R/ipc_get_population.R
In ripc: Download and Tidy IPC and CH Data

Documented in ipc_get_population

#' Get population resources from the IPC API
#'
#' Accesses the population resources on the IPC API. Contains detailed
#' population data. If `country` and/or `start` and `end` parameters are passed,
#' accesses the **population** advanced API endpoint and pulls in all data.
#' filtered by those parameters. To get the population data for a specific
#' analysis, available on the **types/\{id\}** advanced API endpoint,
#' pass in `id`. You cannot pass in both sets of parameters.
#'
#' Unlike the other `ipc_get_..()` family of functions, this returns a list of
#' datasets, corresponding to `country`, `areas`, and `groups` data. The benefit of
#' `ipc_get_population()` is that the
#' returned data for each level of analysis contains all periods of analysis.
#'
#' Groups data, where available, are geographies within a country that
#' comprise multiple areas and/or points.
#' Areas and points data is the lowest level of IPC analysis where population
#' estimates for each phase are provided and a general area-level classification
#' is made. There is no phase classification at
#' the group level, but populations in each phase are provided. The same applies
#' to country-level data.
#'
#' These datasets are available elsewhere through:
#'
#' * Country data: [ipc_get_country()]
#' * Areas data: [ipc_get_areas()]
#' * Groups data: Not available through other functions
#'
#' See the respective function documentation for more details on what each
#' dataset comprises or the [IPC website](https://www.ipcinfo.org) and
#' [API documentation](https://docs.api.ipcinfo.org) for more detailed and
#' comprehensive information on the data and analysis.
#'
#' @inheritParams ipc_get_areas
#' @param start Start year.
#' @param end End year.
#'
#' @section Tidy:
#' When `tidy_df` is `TRUE`, the data returned from the population end point is
#' transformed into a list of 3 data frames to ensure that each row represents a
#' single analysis, and all estimates and values are stored as columns, while
#' data at different levels of aggregation are in completely separate data
#' frames.

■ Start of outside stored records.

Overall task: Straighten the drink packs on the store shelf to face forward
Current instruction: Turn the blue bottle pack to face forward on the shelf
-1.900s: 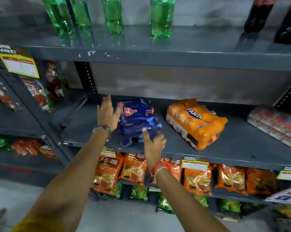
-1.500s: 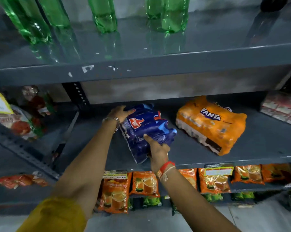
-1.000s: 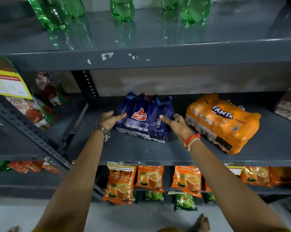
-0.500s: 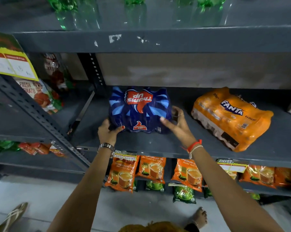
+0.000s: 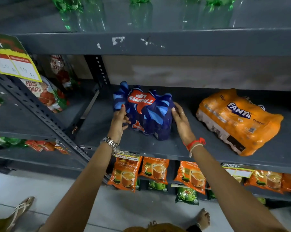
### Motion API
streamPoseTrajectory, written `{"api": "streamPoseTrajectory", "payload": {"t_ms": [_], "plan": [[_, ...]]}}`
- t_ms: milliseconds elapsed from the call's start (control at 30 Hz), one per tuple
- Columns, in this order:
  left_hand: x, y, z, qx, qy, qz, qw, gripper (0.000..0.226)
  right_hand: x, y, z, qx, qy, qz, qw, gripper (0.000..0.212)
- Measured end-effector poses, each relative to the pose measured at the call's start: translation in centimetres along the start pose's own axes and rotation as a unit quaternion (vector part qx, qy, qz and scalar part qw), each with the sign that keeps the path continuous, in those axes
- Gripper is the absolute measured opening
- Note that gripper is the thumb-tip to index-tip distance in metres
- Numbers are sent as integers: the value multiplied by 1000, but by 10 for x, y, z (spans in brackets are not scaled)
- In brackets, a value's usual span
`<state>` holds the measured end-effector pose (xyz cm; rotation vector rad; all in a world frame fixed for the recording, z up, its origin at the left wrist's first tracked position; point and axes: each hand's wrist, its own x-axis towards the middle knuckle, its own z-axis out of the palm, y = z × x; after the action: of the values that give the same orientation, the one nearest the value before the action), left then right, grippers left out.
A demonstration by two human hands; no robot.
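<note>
The blue Thums Up drink pack (image 5: 146, 113) stands upright on the grey metal shelf (image 5: 174, 148), with its big red logo on top reading upside down from the viewer's side and a small red logo on its front face. The left hand (image 5: 118, 122) presses against the pack's left side, fingers spread and curled onto the plastic wrap, a metal watch (image 5: 110, 143) on the wrist. The right hand (image 5: 181, 118) lies flat against the pack's right side, fingers straight and together, a red thread band (image 5: 195, 144) on the wrist. Both hands touch the pack, squeezing it between them instead of closing around it. To the right of the blue pack, well apart from it on the same shelf, an orange Fanta drink pack (image 5: 238, 121) lies on its side at an angle, one corner towards the shelf's front edge. Above the blue pack, on the next shelf up, are the bases of green bottles (image 5: 139, 7). Below it hang orange tea pouches (image 5: 126, 174). To its left, on a neighbouring rack, stand tomato sauce pouches (image 5: 44, 94) beneath a yellow price card (image 5: 14, 64).
</note>
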<state>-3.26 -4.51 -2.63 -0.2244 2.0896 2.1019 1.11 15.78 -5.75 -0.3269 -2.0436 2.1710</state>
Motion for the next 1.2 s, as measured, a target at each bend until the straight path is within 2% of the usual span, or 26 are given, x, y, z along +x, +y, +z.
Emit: {"api": "streamPoseTrajectory", "payload": {"t_ms": [33, 100, 200, 300, 400, 500, 533, 600, 633, 667, 700, 767, 833, 867, 933, 1000, 1100, 1200], "plan": [[6, 6, 1, 15, -6, 1, 1000, 31, -10, 7, 6, -17, 36, -23, 999, 27], [18, 20, -1, 33, -32, 11, 999, 36, -36, 20, 28, -117, 117, -73, 984, 47], [36, 41, -9, 62, -148, -10, 987, 47, -77, 33, 75, -190, 154, -84, 966, 64], [54, 64, -9, 145, -228, -41, 962, 62, -103, 42, 121, -171, 100, -111, 974, 73], [70, 90, -12, 240, -217, -48, 945, 74, -109, 51, 148, -180, -2, -146, 973, 71], [79, 106, -27, 326, -224, -12, 918, 73, -100, 51, 153, -169, -128, -113, 971, 71], [78, 107, -32, 327, -219, 9, 919, 69, -93, 51, 151, -168, -164, -108, 966, 72], [74, 102, -39, 249, -174, 72, 950, 53, -77, 45, 141, -135, -201, -88, 966, 72], [72, 94, -42, 183, -133, 103, 969, 45, -69, 38, 133, -104, -178, -83, 975, 67], [71, 84, -46, 127, -84, 130, 980, 42, -61, 31, 125, -66, -121, -88, 987, 58], [68, 72, -51, 89, -37, 147, 984, 43, -53, 22, 116, -30, -33, -109, 993, 44], [58, 44, -56, 21, 44, 168, 985, 48, -33, 6, 93, 17, 158, -154, 975, 20], [50, 15, -58, -60, 94, 159, 981, 58, -3, -9, 69, 33, 270, -143, 952, 18], [45, 2, -57, -92, 95, 148, 980, 70, 14, -17, 58, 21, 284, -111, 952, 28], [34, -16, -51, -124, 68, 125, 982, 101, 45, -28, 42, -2, 222, -38, 974, 47], [32, -26, -46, -118, 39, 106, 987, 115, 67, -30, 36, 59, 117, 13, 991, 53], [39, -27, -51, -104, 24, 78, 991, 122, 70, -23, 45, 105, 13, 100, 989, 53], [43, -24, -59, -102, -7, 41, 994, 113, 62, -8, 52, 122, 3, 141, 982, 55]]}}
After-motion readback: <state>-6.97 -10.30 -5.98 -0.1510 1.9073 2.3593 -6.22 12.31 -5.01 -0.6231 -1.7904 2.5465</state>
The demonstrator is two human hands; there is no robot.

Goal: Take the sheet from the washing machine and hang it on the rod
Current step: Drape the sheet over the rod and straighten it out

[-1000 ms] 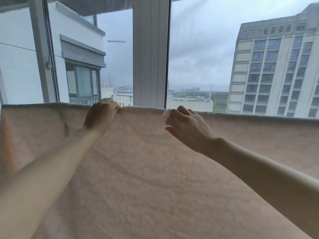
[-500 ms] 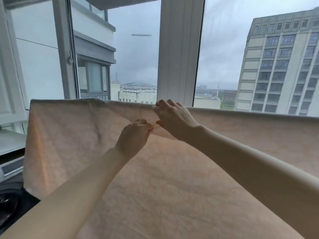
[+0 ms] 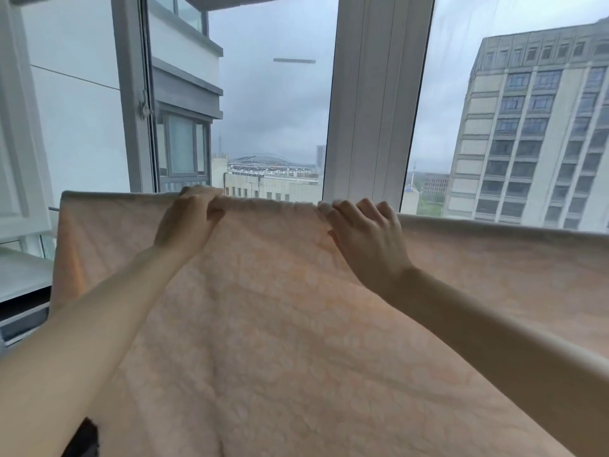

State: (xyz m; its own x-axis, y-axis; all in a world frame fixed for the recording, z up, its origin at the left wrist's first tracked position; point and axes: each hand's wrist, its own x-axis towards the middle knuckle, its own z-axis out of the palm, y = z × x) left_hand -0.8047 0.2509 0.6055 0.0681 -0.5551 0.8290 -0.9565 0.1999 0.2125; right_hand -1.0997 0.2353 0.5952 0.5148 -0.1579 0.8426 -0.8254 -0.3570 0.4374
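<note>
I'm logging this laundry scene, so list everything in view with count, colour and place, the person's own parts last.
sheet: one, pale peach with a faint pattern, draped across the middle and lower view, its top fold running left to right; the rod beneath is hidden.
window frame: one white upright post, centre, with glass panes either side.
open window sash: one, grey-framed, upper left.
tall building: one, beige-grey, outside at right.
neighbouring building: one, white and grey, outside at left.
low buildings: several, pale, distant centre.
white ledge: one, far left edge.
left hand: one, gripping the sheet's top fold, left of centre.
right hand: one, fingers curled over the top fold, right of centre.
</note>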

The steps are:
#'
#' 1. `analysis_period_start` and `analysis_period_end` created as `Date` columns
#'     from the `period_dates` column respectively, allocating the day of the
#'     start and end periods to be the 15th of the month.
#' 2. `analysis_date` converted to a date column, using the 15th day of the month.
#' 2. `phases` is unnested from a list column to bring the phase data into
#'     the main data frame.
#' 3. The population estimates are pivoted to a wider format with names `phase#_num`
#'     and `phase#_pct`.
#' 4. `id` column renamed to `analysis_id`.
#' 5. Data frames are split out so multiple aggregations not present in a single
#'    single data frame.
#'
#' @examplesIf !is.na(Sys.getenv("IPC_API_KEY", unset = NA))
#' # get all populations from the simplified API
#' ipc_get_population()
#'
#' # get populations for specific analysis ID from advanced API
#' ipc_get_population(id = 12856213) # analysis with areas data frame
#' ipc_get_population(id = 65508276) # analysis with groups data frame

#' @returns A list of 3 data frames:
#' * Country data frame.
#' * Areas data frame.
#' * Groups data frame.
#'
#' Refer to the [IPC-CH Public API documentation](https://docs.api.ipcinfo.org)
#' for details on the returned values, with variables described in full in the
#' [extended documentation](https://observablehq.com/@ipc/ipc-api-extended-documentation).
#'
#' @export
ipc_get_population <- function(
    country = NULL,
    start = NULL,
    end = NULL,
    id = NULL,
    api_key = NULL,
    tidy_df = TRUE
  ) {
  assert_country(country)
  assert_start_end(start, end)
  assert_id(id, country, start, end)

  ret <- ipc_get(
    resource = paste(c("population", id), collapse = "/"),
    return_format = "json",
    pass_format = FALSE,
    api_key = api_key,
    country = country,
    start = start,
    end = end
  )

  ret <- ensure_list(ret)

  df_base <- create_base_df(ret)
  df_groups <- create_groups_df(df_base)
  df_areas <- create_areas_df(df_base, df_groups)
  df_country <- dplyr::select(df_base, -dplyr::any_of(c("groups", "areas")))

  list(
    country = df_country,
    groups = df_groups,
    areas = df_areas
  )
}